| WHAT NEEDS TO BE DONE |
Lines from the one containing "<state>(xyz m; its" through the last line of the data are to be repeated word for word, both ends included.

| RAW DATA |

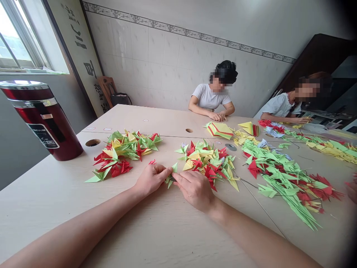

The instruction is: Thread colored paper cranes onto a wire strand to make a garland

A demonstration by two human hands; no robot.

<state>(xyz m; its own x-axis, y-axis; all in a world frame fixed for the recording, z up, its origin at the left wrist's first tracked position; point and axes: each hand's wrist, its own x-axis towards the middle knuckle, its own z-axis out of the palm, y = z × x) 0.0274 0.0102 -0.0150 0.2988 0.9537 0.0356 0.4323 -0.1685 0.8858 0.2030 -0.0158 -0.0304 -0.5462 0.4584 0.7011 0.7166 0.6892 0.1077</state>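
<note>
Between my two hands is a green paper crane [174, 168], its pointed tips showing above and below my fingers. My left hand [153, 178] pinches it from the left, thumb and forefinger closed. From the right, my right hand [195, 188] closes its fingers on the same crane; part of the paper is hidden there. Just behind my right hand lies a heap of red, yellow and green folded cranes [208, 158]. Another heap of cranes [125, 147] spreads out beyond my left hand.
A dark red vacuum flask [52, 123] stands at the left by a cable hole [93, 142]. Square paper sheets [220, 130] are stacked farther back. More strung cranes [281, 178] cover the right side. Two people sit across the table [125, 230].
</note>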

| SOLUTION BELOW |
<state>(xyz m; its own x-axis, y-axis; all in a world frame fixed for the recording, z up, its origin at the left wrist's first tracked position; point and axes: each hand's wrist, its own x-axis towards the middle knuckle, its own z-axis out of the palm, y = z × x) 0.0274 0.0102 -0.0150 0.2988 0.9537 0.0356 0.4323 -0.1685 0.8858 0.2030 -0.0158 -0.0304 -0.5462 0.4584 0.7011 0.7166 0.6892 0.1077</state>
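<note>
Between my two hands is a green paper crane [174, 168], its pointed tips showing above and below my fingers. My left hand [153, 178] pinches it from the left, thumb and forefinger closed. From the right, my right hand [195, 188] closes its fingers on the same crane; part of the paper is hidden there. Just behind my right hand lies a heap of red, yellow and green folded cranes [208, 158]. Another heap of cranes [125, 147] spreads out beyond my left hand.
A dark red vacuum flask [52, 123] stands at the left by a cable hole [93, 142]. Square paper sheets [220, 130] are stacked farther back. More strung cranes [281, 178] cover the right side. Two people sit across the table [125, 230].
</note>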

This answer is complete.